Over the past period, I worked on Radiimed, a software product used by dental practices in Botswana to transition from paper-based record keeping to a fully digital workflow. The goal wasn’t to “disrupt healthcare” — it was much simpler: reduce friction, errors, and wasted time in day-to-day clinical operations.

I wanted to share what that journey looked like from an engineering perspective, and a few lessons that might be useful if you’re building software for real-world, non-tech users.

The starting point: paper everywhere

Most of the clinics we worked with were managing:

patient records on paper

appointment logs in notebooks

billing handled manually

imaging results stored separately or printed

This created predictable problems:

lost or incomplete records

duplicated work

slow patient turnaround

difficulty tracking history over time

The challenge wasn’t introducing software — it was changing habits without slowing clinics down.

Designing for transition, not replacement

One early lesson:

You can’t just replace paper overnight.

We designed Radiimed to mirror familiar workflows first, then gradually improve them:

forms that felt like existing paper templates

minimal required fields at the start

clear “what happens next” steps

fast load times (clinics can’t wait)

Adoption improved once staff felt the system was helping, not policing them.

The tech stack (kept intentionally boring)

We optimized for clarity and reliability, not novelty.

TypeScript across the codebase
→ Fewer runtime surprises, clearer contracts, easier collaboration

AWS for infrastructure

Managed services over custom ops

Predictable scaling

Reduced maintenance overhead

The goal was simple:

Clinics should never care how it works — only that it works.

What actually improved for clinics

Once clinics were fully onboarded, we saw clear operational gains:

faster patient check-ins

centralized patient histories

easier retrieval of imaging and notes

fewer clerical errors

better continuity of care

No flashy dashboards — just less friction.

Lessons learned (the important part)

  1. Non-technical users will teach you humility
    If a dentist or assistant struggles, it’s not a “user problem” — it’s a design problem.

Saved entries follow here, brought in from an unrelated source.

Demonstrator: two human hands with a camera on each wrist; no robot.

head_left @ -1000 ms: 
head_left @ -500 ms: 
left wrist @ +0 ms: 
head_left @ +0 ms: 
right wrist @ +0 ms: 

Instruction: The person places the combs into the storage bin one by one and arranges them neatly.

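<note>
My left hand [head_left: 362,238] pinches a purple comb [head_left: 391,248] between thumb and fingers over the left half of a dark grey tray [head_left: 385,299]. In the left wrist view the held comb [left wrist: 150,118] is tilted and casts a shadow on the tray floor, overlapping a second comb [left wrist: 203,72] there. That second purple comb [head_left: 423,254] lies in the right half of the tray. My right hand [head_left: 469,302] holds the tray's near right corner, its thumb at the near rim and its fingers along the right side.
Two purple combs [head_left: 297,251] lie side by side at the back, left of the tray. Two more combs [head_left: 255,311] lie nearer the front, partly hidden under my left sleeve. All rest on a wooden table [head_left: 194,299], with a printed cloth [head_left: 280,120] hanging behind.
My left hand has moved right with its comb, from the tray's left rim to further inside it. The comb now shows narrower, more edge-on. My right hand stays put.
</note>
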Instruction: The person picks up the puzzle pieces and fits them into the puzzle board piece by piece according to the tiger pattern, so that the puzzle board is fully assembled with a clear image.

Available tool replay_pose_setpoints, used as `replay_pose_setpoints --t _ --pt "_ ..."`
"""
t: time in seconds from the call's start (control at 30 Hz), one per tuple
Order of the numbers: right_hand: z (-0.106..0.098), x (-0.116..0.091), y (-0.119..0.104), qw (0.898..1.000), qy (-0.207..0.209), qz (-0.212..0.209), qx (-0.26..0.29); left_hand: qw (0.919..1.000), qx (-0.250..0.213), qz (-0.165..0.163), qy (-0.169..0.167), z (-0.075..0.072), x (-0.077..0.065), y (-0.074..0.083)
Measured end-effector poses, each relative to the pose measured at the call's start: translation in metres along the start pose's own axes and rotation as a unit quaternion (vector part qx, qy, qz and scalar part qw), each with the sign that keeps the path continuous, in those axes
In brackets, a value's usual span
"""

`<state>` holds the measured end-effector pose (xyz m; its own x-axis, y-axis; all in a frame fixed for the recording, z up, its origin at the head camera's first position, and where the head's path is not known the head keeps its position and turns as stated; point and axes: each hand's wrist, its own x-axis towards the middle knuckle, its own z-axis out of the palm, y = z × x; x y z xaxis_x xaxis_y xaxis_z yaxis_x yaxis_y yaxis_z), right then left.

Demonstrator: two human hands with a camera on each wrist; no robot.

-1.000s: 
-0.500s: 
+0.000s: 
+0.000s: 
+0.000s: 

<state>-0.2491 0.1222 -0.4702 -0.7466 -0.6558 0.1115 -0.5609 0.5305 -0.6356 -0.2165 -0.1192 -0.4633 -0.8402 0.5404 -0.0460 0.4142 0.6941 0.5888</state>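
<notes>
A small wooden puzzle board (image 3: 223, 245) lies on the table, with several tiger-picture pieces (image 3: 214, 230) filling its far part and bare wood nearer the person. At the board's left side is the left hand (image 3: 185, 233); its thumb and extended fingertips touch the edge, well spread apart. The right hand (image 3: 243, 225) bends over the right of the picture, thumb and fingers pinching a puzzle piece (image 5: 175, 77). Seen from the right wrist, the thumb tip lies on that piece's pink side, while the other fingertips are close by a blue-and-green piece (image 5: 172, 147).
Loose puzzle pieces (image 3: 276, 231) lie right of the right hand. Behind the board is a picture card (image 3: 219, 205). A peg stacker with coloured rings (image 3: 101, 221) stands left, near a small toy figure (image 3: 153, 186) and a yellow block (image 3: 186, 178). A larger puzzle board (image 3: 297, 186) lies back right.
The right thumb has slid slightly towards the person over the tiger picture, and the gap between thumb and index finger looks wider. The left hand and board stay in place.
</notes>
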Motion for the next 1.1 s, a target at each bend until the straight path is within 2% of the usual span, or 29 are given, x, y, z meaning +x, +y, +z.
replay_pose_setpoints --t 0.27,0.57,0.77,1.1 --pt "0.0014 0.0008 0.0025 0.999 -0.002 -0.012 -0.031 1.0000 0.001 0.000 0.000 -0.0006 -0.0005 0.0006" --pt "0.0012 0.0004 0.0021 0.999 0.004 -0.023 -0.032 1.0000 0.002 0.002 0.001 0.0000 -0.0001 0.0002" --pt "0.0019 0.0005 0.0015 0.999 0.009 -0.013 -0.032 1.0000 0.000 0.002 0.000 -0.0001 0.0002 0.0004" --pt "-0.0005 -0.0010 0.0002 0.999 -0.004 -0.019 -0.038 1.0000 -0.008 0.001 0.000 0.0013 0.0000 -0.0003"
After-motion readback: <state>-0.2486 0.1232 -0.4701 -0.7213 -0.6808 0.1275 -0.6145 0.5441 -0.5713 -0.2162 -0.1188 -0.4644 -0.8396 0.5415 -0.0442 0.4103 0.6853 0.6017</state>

  2. Reliability beats features
    A small, stable system beats a powerful system that fails once during clinic hours.

  3. Type safety pays off long-term
    TypeScript caught edge cases early — especially around patient data and workflows that must not break.

  4. Infrastructure should disappear
    Using AWS managed services meant fewer “fire drills” and more time improving the product.

  5. Context matters
    Software built for clinics in Botswana has different constraints than software built for startups in San Francisco — and that’s okay.

Why I’m sharing this here

I joined dev.to to:

share real engineering experiences from production systems

learn from others building software for real users

talk about tech beyond hype cycles

If you’ve worked on:

healthcare software

systems replacing manual workflows

products for emerging markets

I’d love to hear what you learned too.